* [WHAT TO WORK ON]
The lines to find are those in the entries that hold the word "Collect"; copy every one of them.

* [GIVEN DATA]
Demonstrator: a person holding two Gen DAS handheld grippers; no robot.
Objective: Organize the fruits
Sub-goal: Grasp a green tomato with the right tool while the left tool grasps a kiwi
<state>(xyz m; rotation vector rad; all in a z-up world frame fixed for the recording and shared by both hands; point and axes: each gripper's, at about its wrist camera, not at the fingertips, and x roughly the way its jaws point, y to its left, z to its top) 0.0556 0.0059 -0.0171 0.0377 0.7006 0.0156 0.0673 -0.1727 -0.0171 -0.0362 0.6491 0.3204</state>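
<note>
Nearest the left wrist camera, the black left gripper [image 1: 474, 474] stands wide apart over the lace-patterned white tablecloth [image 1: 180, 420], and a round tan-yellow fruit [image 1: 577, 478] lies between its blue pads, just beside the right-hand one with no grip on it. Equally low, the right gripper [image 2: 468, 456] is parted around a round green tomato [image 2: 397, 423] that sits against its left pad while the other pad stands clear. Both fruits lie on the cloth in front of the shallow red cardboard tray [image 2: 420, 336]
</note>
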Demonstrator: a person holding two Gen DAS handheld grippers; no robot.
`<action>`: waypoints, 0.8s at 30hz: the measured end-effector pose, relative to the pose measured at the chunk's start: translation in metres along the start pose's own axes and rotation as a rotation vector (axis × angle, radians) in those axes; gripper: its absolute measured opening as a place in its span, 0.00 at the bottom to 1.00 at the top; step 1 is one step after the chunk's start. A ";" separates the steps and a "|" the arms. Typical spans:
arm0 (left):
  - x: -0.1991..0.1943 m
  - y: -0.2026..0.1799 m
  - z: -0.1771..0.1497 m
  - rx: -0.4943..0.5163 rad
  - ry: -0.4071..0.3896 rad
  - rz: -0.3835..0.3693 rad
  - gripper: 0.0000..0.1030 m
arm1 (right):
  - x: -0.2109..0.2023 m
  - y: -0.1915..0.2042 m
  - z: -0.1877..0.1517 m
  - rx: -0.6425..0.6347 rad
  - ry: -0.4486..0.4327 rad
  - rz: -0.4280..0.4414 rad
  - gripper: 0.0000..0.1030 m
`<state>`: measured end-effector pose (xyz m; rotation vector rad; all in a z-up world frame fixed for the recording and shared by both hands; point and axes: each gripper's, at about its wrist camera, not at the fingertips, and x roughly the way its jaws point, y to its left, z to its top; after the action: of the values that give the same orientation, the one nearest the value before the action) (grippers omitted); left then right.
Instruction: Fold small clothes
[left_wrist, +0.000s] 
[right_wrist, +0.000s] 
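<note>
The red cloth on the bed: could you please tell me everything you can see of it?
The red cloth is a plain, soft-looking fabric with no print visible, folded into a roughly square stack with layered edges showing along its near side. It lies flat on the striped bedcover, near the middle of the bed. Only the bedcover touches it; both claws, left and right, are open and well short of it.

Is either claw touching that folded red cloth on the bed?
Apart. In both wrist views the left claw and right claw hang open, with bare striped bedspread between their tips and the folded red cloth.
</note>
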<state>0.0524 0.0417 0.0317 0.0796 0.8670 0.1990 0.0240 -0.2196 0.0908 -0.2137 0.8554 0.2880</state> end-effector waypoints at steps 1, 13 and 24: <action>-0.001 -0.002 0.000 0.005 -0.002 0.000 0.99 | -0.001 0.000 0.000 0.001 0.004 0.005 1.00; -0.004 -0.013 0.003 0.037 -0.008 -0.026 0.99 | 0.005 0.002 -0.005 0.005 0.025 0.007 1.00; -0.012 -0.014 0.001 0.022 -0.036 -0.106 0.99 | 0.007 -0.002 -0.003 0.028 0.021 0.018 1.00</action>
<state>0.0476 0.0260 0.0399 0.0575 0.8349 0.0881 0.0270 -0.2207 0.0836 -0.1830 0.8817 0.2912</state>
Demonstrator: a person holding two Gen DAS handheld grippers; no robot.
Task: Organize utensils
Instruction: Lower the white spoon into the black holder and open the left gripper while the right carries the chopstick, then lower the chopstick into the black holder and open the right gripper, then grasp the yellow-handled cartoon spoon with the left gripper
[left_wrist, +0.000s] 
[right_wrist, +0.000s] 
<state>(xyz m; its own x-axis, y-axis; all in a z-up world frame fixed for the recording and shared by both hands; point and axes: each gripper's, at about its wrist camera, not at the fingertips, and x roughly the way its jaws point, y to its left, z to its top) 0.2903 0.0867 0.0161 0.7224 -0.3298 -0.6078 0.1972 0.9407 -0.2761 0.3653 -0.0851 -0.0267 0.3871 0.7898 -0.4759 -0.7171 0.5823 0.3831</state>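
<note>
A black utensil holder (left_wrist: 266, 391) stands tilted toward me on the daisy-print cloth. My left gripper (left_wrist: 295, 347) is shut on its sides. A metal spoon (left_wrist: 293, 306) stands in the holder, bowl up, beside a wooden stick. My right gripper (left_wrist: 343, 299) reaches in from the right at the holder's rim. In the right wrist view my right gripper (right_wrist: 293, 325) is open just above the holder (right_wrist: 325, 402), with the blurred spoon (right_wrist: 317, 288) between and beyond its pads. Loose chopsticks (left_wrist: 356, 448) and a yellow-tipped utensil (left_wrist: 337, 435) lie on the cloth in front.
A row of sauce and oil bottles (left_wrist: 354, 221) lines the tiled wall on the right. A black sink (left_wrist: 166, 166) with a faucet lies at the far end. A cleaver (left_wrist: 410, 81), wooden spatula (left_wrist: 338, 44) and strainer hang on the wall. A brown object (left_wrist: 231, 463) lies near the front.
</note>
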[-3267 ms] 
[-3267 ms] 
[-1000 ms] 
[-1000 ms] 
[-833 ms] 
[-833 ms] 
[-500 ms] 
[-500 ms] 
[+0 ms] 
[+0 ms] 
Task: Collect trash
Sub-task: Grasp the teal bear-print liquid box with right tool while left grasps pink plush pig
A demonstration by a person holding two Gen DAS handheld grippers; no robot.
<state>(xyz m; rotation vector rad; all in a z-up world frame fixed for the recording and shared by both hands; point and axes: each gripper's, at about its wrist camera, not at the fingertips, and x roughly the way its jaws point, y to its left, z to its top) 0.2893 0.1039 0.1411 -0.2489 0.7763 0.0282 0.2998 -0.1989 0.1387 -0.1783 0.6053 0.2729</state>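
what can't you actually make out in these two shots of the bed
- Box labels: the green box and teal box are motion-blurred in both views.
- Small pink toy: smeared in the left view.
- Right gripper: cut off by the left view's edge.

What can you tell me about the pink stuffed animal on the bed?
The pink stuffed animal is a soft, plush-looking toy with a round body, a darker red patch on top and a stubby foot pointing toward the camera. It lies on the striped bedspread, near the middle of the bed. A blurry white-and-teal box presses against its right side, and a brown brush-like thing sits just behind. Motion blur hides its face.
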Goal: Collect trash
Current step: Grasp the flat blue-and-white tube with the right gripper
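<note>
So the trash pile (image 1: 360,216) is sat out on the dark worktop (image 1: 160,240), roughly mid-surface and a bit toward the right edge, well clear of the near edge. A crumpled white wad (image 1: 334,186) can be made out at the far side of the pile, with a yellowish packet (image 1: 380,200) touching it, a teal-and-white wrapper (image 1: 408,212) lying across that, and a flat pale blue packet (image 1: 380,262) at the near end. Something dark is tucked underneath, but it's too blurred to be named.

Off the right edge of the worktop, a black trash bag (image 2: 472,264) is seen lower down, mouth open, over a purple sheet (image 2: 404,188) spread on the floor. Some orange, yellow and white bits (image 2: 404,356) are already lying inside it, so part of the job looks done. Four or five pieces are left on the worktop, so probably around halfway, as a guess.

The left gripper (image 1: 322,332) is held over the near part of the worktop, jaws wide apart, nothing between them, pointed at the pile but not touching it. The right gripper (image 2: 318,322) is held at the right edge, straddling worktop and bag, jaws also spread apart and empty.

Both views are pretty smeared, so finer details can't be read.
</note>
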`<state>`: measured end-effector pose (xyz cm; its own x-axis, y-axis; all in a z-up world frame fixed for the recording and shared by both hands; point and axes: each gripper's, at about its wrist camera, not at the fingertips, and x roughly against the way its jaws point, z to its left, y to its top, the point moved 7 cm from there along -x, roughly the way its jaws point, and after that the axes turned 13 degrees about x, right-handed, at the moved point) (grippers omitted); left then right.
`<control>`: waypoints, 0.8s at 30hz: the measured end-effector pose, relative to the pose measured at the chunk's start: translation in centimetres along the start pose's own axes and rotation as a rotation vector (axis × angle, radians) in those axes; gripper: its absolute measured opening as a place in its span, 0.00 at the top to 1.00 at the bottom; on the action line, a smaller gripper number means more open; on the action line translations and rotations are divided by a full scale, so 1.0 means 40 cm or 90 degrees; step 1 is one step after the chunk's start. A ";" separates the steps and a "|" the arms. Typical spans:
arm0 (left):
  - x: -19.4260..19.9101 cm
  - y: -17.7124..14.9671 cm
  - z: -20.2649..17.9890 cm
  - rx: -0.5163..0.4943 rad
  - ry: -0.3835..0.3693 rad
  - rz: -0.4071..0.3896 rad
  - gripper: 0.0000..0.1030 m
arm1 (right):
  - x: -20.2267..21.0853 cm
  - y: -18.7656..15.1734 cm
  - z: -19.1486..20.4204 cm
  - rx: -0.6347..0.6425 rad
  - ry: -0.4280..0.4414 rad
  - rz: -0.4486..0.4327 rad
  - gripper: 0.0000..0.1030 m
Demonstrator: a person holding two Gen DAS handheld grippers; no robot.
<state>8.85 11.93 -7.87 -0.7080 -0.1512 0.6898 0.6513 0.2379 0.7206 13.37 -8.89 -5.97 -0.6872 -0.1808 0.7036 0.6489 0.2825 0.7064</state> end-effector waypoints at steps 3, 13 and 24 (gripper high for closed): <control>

* [SOLVED PROBLEM]
Task: Collect trash
Goal: Collect trash

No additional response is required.